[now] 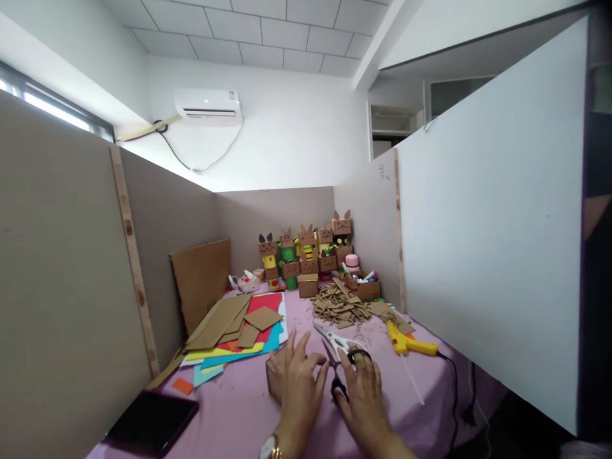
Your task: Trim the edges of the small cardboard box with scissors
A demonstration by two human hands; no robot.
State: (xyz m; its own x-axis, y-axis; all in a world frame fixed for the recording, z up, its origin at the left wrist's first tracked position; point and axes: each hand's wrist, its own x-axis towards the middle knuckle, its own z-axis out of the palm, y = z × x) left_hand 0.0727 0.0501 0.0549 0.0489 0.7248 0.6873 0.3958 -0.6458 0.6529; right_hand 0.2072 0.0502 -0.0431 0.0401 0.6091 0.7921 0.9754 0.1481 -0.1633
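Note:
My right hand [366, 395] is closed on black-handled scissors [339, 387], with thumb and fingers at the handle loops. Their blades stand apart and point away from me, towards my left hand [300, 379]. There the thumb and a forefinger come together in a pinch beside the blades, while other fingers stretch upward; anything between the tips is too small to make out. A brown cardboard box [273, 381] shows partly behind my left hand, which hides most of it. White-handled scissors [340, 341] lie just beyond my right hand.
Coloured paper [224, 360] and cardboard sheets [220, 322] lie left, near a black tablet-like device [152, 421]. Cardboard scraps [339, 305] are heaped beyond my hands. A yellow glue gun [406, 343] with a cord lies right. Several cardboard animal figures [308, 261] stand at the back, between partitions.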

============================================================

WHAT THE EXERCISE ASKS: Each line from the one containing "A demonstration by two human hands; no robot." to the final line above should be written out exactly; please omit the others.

YOUR SOLUTION:
A demonstration by two human hands; no robot.
State: (xyz m; its own x-axis, y-axis; all in a world frame fixed for the recording, z up, its origin at the left wrist's first tracked position; point and axes: each hand's wrist, its own x-axis towards the middle knuckle, its own z-axis out of the palm, y = z × x) left_hand 0.0727 0.0501 0.0549 0.0489 0.7248 0.6873 0.3958 -0.6458 0.6529; right_hand 0.2072 0.0502 -0.0431 0.0401 0.6091 0.7921 0.9754 0.1481 -0.1633
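Note:
My right hand [366, 395] is closed on black-handled scissors [339, 387], with thumb and fingers at the handle loops. Their blades stand apart and point away from me, towards my left hand [300, 379]. There the thumb and a forefinger come together in a pinch beside the blades, while other fingers stretch upward; anything between the tips is too small to make out. A brown cardboard box [273, 381] shows partly behind my left hand, which hides most of it. White-handled scissors [340, 341] lie just beyond my right hand.
Coloured paper [224, 360] and cardboard sheets [220, 322] lie left, near a black tablet-like device [152, 421]. Cardboard scraps [339, 305] are heaped beyond my hands. A yellow glue gun [406, 343] with a cord lies right. Several cardboard animal figures [308, 261] stand at the back, between partitions.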

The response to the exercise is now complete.